Getting twenty of the strongest men together, he led them across the stockade, impressing on them that they must exercise the greatest caution and hold their tongues. Arriving the hole, he selected four of the longest and strongest bars of iron and ordered the men to push them quietly for some distance into the narrow cleft. Then, when he gave the word, one man on the one side was to push and two men on the other to pull at each bar, his aim being to widen the cleft into a practicable passage. The bars had barely been inserted when the noise of drums rolled over the stockade. A moment afterwards a great clashing and clanking startled the air, and wild cries from some hundreds of lusty throats woke echoes from rock and plantation. The sounds of hurried movement rose from the depths of the precipice; the Arab camp was evidently alarmed; and then Tom gave the signal. The men pushed and pulled as he had directed, but in vain; the heavy rock refused to budge. Another man was told off to each bar, and again they put forth their strength; but still there was no sign of movement. The uproar from the village was greater than ever; there was little risk, after all, Tom thought, of his movements being heard; so he now ordered the men to exert all the force of which they were capable, regardless of noise. The result was startling. The whole of the ground; near the rock suddenly gave way and fell with a swish and thud into the cavern. Two of the men stumbled forward after it into the darkness, and knocked their shins violently against the rock. But they clambered up again, and Tom found that all the damage they had suffered was a few contusions.
BAREGA'S VILLAGE DURING THE SIEGE
Tom now went, cautiously feeling his way, to the extreme verge of the precipice, and, bidding his men keep silence, strained his ears to catch any sounds from below. There was not a murmur. He judged that the Arabs had hastily left their camp and made their way up to the south gate to meet the anticipated attack. It appeared safe.
"Dig, men, dig!" he said.
The twenty Bahima began to dig a passage through the debris. Not a word was spoken. The din in the village was beginning to lull. Tom despatched Mbutu with the request that the noise should be kept up. The baskets of earth, as they were filled, were carried to the stockade and emptied on the inside.
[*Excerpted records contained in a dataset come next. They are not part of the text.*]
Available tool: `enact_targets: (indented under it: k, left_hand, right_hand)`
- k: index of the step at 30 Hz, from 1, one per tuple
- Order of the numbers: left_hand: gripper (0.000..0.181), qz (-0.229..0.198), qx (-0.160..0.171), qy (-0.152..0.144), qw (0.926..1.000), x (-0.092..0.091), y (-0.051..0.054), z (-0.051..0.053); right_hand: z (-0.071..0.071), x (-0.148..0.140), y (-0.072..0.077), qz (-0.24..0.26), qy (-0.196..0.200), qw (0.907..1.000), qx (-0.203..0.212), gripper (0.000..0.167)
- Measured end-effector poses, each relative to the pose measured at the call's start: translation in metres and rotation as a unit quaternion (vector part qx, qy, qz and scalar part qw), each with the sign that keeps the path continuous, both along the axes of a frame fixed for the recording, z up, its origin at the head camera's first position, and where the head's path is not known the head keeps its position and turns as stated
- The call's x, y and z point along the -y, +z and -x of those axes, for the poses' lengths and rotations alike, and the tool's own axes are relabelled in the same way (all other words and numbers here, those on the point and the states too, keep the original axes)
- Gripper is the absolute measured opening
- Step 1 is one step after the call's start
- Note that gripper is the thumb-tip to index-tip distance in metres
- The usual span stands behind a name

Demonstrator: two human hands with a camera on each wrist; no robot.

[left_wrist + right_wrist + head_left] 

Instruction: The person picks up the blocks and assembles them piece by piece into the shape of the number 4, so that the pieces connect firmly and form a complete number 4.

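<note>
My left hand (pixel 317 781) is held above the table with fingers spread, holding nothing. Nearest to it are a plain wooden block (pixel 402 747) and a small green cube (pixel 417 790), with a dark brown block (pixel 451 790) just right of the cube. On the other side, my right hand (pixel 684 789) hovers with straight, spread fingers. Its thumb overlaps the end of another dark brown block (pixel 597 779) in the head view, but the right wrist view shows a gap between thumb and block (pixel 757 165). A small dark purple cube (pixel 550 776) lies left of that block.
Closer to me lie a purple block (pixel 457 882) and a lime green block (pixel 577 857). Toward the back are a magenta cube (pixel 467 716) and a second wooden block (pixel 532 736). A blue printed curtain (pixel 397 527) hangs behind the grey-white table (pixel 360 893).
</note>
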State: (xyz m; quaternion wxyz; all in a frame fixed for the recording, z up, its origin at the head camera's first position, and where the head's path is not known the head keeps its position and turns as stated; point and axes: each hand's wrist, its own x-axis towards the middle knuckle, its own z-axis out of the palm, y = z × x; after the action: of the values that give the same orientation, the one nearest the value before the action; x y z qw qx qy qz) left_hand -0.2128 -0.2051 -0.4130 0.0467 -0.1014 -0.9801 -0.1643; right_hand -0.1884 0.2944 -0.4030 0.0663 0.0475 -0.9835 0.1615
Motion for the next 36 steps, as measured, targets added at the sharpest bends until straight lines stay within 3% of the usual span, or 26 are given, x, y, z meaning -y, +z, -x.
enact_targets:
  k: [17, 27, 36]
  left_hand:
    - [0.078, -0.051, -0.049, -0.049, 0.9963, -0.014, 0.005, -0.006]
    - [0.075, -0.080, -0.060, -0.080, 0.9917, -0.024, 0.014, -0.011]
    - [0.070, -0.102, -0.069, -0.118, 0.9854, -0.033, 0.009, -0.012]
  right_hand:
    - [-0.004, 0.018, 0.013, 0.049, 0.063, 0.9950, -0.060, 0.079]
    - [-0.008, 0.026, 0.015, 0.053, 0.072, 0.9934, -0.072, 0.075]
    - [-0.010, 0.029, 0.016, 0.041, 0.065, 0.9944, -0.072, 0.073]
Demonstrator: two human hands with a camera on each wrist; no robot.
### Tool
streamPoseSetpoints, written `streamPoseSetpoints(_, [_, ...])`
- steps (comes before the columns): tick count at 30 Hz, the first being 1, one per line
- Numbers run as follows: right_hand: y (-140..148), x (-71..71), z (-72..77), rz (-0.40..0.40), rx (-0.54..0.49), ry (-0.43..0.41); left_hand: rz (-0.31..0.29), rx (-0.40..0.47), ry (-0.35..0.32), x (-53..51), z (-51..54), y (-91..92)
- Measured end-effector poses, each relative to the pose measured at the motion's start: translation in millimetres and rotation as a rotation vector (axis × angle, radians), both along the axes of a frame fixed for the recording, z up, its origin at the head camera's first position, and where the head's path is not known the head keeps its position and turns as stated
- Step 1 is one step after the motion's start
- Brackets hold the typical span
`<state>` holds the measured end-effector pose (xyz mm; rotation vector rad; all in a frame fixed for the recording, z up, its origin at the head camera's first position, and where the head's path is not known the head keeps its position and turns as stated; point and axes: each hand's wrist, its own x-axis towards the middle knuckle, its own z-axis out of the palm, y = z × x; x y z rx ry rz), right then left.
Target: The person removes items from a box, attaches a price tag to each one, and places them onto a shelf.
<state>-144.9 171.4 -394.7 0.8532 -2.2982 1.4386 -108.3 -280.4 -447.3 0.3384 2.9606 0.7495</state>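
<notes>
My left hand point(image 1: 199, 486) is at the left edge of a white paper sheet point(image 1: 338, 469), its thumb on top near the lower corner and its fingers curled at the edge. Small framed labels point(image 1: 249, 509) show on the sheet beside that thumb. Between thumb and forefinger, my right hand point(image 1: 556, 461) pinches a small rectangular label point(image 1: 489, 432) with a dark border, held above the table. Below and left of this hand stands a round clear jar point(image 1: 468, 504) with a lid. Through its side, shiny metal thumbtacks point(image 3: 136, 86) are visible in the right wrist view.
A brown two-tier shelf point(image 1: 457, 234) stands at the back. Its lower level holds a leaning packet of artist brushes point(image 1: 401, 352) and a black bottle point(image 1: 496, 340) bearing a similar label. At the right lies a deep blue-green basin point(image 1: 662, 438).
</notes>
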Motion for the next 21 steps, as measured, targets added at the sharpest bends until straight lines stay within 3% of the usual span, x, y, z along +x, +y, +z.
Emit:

The work went on as rapidly as possible in the darkness, the men toiling with unabated zeal, sure that Kuboko, the man of big medicine, must have some excellent plan in view. Meanwhile the chief, finding the Arabs pressing close, and their rifle fire, erratic as it was, becoming dangerous, had withdrawn his sortie-party into the village; but the drums still maintained a tremendous din that must have been heard in the still night air for many miles.
Rather more than two hours had gone, and only the first part of the task Tom had in his mind was completed. A clear passage ten feet wide had been cut from the summit of the cliff into the cavern. Ordering the panting negroes to sit down and rest, Tom walked back the twelve feet to the stockade, took a string of bush-rope from his pocket, and tying it to one of the palings, returned to his men. The straight line made by the string lay in the direction of the tank. Then he set the men to dig a trench along the line towards the stockade, making it ten feet wide and three deep. He ordered them to stop within a foot of the fencing, lest that should be loosened by the movement of the earth. This took another two hours, as nearly as Tom could judge. It was approaching three o'clock in the morning, and there was still much to be done before his arrangements were complete. Thinking it wise to defer the rest of his operations, for which light was absolutely necessary, he dismissed the men, returned to the village, and sent word to the chief that the weary drummers might now take their well-earned rest.
Then he unfolded his scheme to the wondering chief. The Arab camp at the foot of the precipice was, it was true, secure from missiles hurled over the spur; but it was immediately below the cavern. Tom's plan was to let the water from the full reservoir suddenly into the cavern, and he calculated that the force it gained as it plunged thence over the precipice would be sufficient to work havoc below. The reservoir was eighty yards long and sixty wide; its depth was more than six feet; the weight of the water it contained was thus some seven thousand tons. By the time this immense quantity, gathering impetus as it fell, reached the camp two hundred feet beneath its outlet, the dynamic energy it would have acquired would be tremendous. The plan threw Barega into wild excitement, and he was eager to see it carried out at once; but Tom smilingly informed him that there was work still to be done, and, thanking him for so admirably making a noise, advised him to retire to his hut and finish his broken sleep.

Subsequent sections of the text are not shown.